Your players know what you tell them, you choose what to tell them. What makes it interesting is how you tell them.

NNescio
2017-03-10, 12:51 AM
I let everyone with the relevant Knowledge skill roll for it, giving increasing amount of information (resistances, immunities, special traits and abilities, known combat tactics) the higher they roll (basically tiered DCs). Of course rarer monsters and more esoteric information would require higher rolls. No action required, just roll (even out of turn) when the player sees the monster for the first time. For less important stuff I sometimes just use their passive Knowledge (take 10).

(Anybody with a result lower than a 5 would instead be given blatantly false information that no PC would be fooled by OOC.)

I generally don't allow nonproficient checks since it tends to bog down the game.

And of course, anyone with the necessary backstory get a free pass on the necessary information. Forest Rangers and Druids don't need to roll to know most things about bears or some other woodland creature.

Logosloki
2017-03-10, 07:57 AM
If I believe the characters would reasonably know what the creature is, I announce it as such (Kobolds pour out from the crevices in the tunnel wall). If I believe that the characters would not reasonably know a monster off hand I give a general description as part of dressing the scene (The ground itself rents apart, a snapping armoured head rushes up from the gap, powerful forearms driving it above ground) to give players an indication that if they wish to roll a few checks they are welcome to.

Knowledge checks on creatures for me represent remembered trivia - they heard about it from some other adventurers, an old tome comes to mind, a bed time story from your nan, a song or poem or bawdy rhyme, etc. I usually set knowledge checks low (5 for name, 10 for general description and what to generally expect, 15 for specifics or any nasty good-natured surprises I might have put in, get a 20 and I reveal the monster card)

ClearlyTough69
2017-03-10, 08:53 AM
I let them use Knowledge checks; the type of check depends on the creature:


Arcana: Aberrations, Constructs, Elementals, Monstrosities
Religion: Celestials, Fiends and Undead
Nature: Beasts, Fey, Oozes, Plants
History: Dragons, Giants and Humanoids


Make the appropriate check against DC = 13 + CR (for CRs lower than 1, turn them into negative numbers, so CR 1/2 becomes 0, CR 1/8 becomes -2). For creatures with legendary actions, use half the CR: these are creatures of legend, and people tell stories about them so they're part of the general consciousness!

Meeting the DC lets you identify the creature correctly. For every point by which you exceed the DC, you recall one fact from the creature's description or you can compare a statistic of that creature to one you already know about (eg is it stronger than a warhorse? does it have more hit points than a brown bear? answers can be yes, no, about the same).

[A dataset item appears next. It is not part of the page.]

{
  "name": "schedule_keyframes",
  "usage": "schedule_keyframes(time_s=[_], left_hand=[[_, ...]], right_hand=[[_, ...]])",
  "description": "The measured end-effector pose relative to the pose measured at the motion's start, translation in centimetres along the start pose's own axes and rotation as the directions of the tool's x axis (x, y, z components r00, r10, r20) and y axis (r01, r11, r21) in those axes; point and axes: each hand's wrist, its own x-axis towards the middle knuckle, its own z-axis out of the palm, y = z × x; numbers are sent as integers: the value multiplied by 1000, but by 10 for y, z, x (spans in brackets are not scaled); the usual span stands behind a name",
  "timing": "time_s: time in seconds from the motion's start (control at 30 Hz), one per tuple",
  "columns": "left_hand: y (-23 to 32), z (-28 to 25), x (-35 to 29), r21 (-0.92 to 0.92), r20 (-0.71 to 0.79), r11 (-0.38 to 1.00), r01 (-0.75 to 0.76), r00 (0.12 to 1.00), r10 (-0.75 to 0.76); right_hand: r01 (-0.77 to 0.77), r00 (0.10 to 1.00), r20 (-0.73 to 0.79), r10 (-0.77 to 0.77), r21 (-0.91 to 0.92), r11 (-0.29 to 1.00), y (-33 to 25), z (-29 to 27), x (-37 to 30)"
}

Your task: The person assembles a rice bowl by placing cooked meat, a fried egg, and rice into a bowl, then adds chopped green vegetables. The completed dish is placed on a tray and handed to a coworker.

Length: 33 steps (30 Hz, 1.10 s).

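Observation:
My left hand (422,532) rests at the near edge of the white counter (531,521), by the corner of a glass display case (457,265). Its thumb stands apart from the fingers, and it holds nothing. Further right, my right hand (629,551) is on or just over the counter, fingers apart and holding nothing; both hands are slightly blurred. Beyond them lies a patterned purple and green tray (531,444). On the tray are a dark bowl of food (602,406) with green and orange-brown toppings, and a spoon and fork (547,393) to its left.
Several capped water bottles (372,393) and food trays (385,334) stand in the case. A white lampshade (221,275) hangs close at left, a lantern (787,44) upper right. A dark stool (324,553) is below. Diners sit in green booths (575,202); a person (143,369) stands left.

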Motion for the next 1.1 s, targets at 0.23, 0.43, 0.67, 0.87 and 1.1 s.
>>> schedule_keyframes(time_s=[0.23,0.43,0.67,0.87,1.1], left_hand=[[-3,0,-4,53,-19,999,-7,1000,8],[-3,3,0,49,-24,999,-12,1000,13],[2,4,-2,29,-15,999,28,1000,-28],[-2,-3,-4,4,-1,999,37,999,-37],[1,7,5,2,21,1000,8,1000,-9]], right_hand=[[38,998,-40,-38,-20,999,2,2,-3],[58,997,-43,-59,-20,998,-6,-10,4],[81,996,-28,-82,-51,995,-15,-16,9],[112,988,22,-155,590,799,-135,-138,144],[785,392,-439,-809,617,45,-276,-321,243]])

If you can identify the lesser form of a creature, but not the greater form, then you might make a mistake, eg if your Religion check result does not tell you that you are facing a Mummy Lord, but is good enough to identify a Mummy, you will think you are facing a Mummy and might recall facts about that creature. The facts are likely to be right, but you'll probably underestimate your opponent!

LordVonDerp
2017-03-10, 09:26 AM
For example, if your players are fighting a (flips to a random page of the MM) Bone Devil, I assume you wouldn't just tell them that its immune to fire and poison and has magic resistance. Do they make an arcana check? Religion? I wasn't able to find a specific rule on the subject.
Depends on how the creature is described.
We can find a basic description and picture for the bone devil here:
http://dnd.wizards.com/articles/features/excerpt-bone-devil

From that the characters can tell the following without needing any checks
-The creature is skeletal in nature
-It smells of death and decay
-It has sharp claws
-It has a scorpion-like tail

So from that players should know (again, without the need for any check)
- it's immune to poison
- it has a poison attack

Other than that it depends on if the characters know it's a devil.